Now, you have to understand -- I never advertised the site anywhere, or told anyone about it. I have to admit, I was worried that other people might not think this blogging thing was such a hot idea.

For one thing, I didn't have tenure. As useful as I find the blog to my own research efforts, it is not research itself. I don't get any credit for it, in other words. Other academics wondered why I was spending my time this way, when I could be spending more time turning out research articles. I didn't worry about it too much -- my research record is solid -- but other prominent academic bloggers have been denied tenure.

For another thing, I'm honest. I'm critical when I review weak work. I point out when people say silly things. Of course, I always am charitable, because people can be misquoted by the press, and we all know that sometimes words just come out wrong. I'm even more critical of science reporting that gets the facts wrong. Over the years, I've heard from people who don't like honest criticism, and they're entitled to their opinion. Happily, most people like the honest approach!

Since those first months, the site has had basically monotonic growth. The current figures, for April 2012, are that I receive an average of 10000 visits a day. My readers are roughly half drive-bys from Google and other sites, and half regulars. During the course of a month, I am visited from over 140 countries on all continents, including Antarctica (Hi, McMurdo!).

Remember, I thought I was a success when I had less than a twentieth the readers I do now. So really, I'm delighted, and I think that the readers represent a great increase in both interest in the field, and in peoples' willingness to find out deeper details behind the stories in the news.
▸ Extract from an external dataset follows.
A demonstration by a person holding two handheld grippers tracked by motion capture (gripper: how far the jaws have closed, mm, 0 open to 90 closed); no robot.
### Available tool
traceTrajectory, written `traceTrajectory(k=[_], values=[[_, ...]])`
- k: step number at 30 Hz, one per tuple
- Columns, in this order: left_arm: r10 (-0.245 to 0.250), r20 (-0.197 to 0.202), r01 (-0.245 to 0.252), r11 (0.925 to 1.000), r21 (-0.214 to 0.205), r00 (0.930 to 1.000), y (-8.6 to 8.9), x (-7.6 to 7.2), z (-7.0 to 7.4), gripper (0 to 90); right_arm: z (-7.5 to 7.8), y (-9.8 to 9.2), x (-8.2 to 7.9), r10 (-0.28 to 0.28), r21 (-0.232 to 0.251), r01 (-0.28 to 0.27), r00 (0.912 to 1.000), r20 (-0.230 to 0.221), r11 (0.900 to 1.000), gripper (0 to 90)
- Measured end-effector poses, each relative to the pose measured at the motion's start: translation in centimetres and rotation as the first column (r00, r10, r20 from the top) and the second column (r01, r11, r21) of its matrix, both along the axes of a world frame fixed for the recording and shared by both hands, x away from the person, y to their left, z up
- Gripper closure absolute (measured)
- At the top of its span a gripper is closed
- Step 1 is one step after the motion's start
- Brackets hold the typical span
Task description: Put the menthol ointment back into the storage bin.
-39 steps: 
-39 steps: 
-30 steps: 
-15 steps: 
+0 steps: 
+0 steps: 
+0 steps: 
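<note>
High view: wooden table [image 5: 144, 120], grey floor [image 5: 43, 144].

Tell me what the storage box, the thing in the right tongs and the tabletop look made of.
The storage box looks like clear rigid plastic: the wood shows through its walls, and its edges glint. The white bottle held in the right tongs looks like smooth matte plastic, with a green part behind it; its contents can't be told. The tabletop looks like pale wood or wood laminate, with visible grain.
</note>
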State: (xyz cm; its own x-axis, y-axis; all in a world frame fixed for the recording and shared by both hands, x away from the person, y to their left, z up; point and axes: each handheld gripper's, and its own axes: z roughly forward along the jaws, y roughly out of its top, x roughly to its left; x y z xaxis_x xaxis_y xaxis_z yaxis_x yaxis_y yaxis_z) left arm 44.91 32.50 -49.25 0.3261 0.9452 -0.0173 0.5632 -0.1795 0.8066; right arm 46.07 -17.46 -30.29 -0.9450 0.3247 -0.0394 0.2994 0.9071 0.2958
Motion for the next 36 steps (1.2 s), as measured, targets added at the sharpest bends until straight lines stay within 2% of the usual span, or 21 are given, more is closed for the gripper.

As my readership has increased, my writing style and inspiration has changed a bit. Mainly, I've gotten better at it. I have a much more natural style and a quicker rate of posting than when I started out. I would recommend to anyone that if you want to get better at writing, then you have to set out deliberately to do it everyday. I've added more pop-culture elements, which my students hate because they don't seem to watch as much television as I do.


Hunting for ghosts?

I write a lot more about my own research than I did when I started the blog. In those days, I worked with other scientists who were afraid that results wouldn't have as substantial an impact if they weren't kept secret (embargoed) before their release. Nowadays, most of my close colleagues see the huge benefit of an open approach to research. We're putting out many results just as soon as we are confident in them, and documenting much of our process of data analysis before we publish the results in journals. We think this is a better way to do science, more likely to achieve solid results and less likely to result in stupid errors.

Unlike many weblogs, I've never had a comments section here. Sometimes people ask me why I don't have comments. I don't have anything against them; in fact, I get quite a bit of pleasure out of reading comments threads on other blogs. I like a good flamewar as much as anyone else. But I really don't have time to administer comments in the way I would need to, and I definitely don't have time to be an active participant. So that takes away a lot of the interest -- if I spent a lot of time moderating a comment thread, it would definitely distract me from what I've been doing well.
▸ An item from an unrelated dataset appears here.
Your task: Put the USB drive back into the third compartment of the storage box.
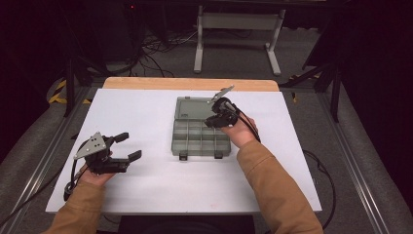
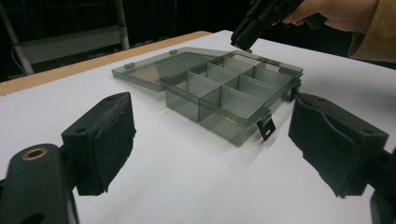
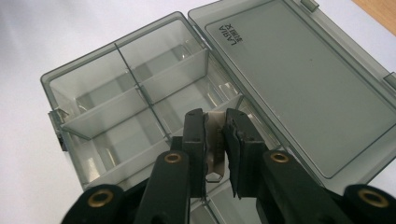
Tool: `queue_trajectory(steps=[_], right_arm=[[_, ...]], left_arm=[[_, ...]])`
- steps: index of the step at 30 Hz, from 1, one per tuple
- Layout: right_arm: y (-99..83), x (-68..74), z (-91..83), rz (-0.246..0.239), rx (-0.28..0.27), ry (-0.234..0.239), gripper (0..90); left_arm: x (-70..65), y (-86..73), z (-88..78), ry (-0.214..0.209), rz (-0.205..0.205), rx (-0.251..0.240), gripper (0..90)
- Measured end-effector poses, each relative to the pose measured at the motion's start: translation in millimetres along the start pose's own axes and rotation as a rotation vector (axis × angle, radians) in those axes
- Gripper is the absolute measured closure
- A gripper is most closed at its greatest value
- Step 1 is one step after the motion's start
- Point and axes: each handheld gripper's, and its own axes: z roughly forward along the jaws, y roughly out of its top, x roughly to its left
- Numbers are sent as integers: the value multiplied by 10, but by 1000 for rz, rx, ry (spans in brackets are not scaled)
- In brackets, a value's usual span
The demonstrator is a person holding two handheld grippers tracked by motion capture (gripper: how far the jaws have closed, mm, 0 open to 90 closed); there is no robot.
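A smoky grey compartment box [image 1: 200,139] lies open in the middle of the white board, its lid [image 1: 194,107] folded flat on the far side. My right gripper [image 1: 214,119] hovers over the box's far right compartments, pointing down. In the right gripper view the right gripper [image 3: 215,122] is shut on a thin clear divider piece [image 3: 215,140] above the box [image 3: 116,93] and beside the lid [image 3: 303,84]. My left gripper [image 1: 131,145] rests open at the board's left, nothing between its pads [image 2: 105,140]; it faces the box [image 2: 233,93].
The box's two front latches [image 1: 183,156] hang open toward me. A wooden table edge [image 1: 190,83] runs behind the white board [image 1: 146,185]. A metal frame [image 1: 238,29] and cables lie on the floor beyond.
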Motion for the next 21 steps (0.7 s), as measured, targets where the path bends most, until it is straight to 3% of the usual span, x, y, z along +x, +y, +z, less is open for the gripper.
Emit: queue_trajectory(steps=[21], right_arm=[[-32,-66,238,26,62,6,787]], left_arm=[[3,2,-7,0,0,1,152]])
Still, this isn't a one-way conversation. I link to and respond to other weblogs, and include links to a number of newsgroups. If you are reading here and are inspired to write something, maybe you should consider starting your own site! It doesn't take a large investment of time, and it can be much more rewarding than being hidden in somebody's comments.

Or send me an e-mail. It's not so hard to find, and I really do reply most of the time. One of my regular correspondents complains that I never write back to him directly; I always reply in the form of a blog post. I always warn people that I teach several hundred students in an average semester, who have my e-mail priority, but I write back to almost everyone who writes me -- especially if it's interesting!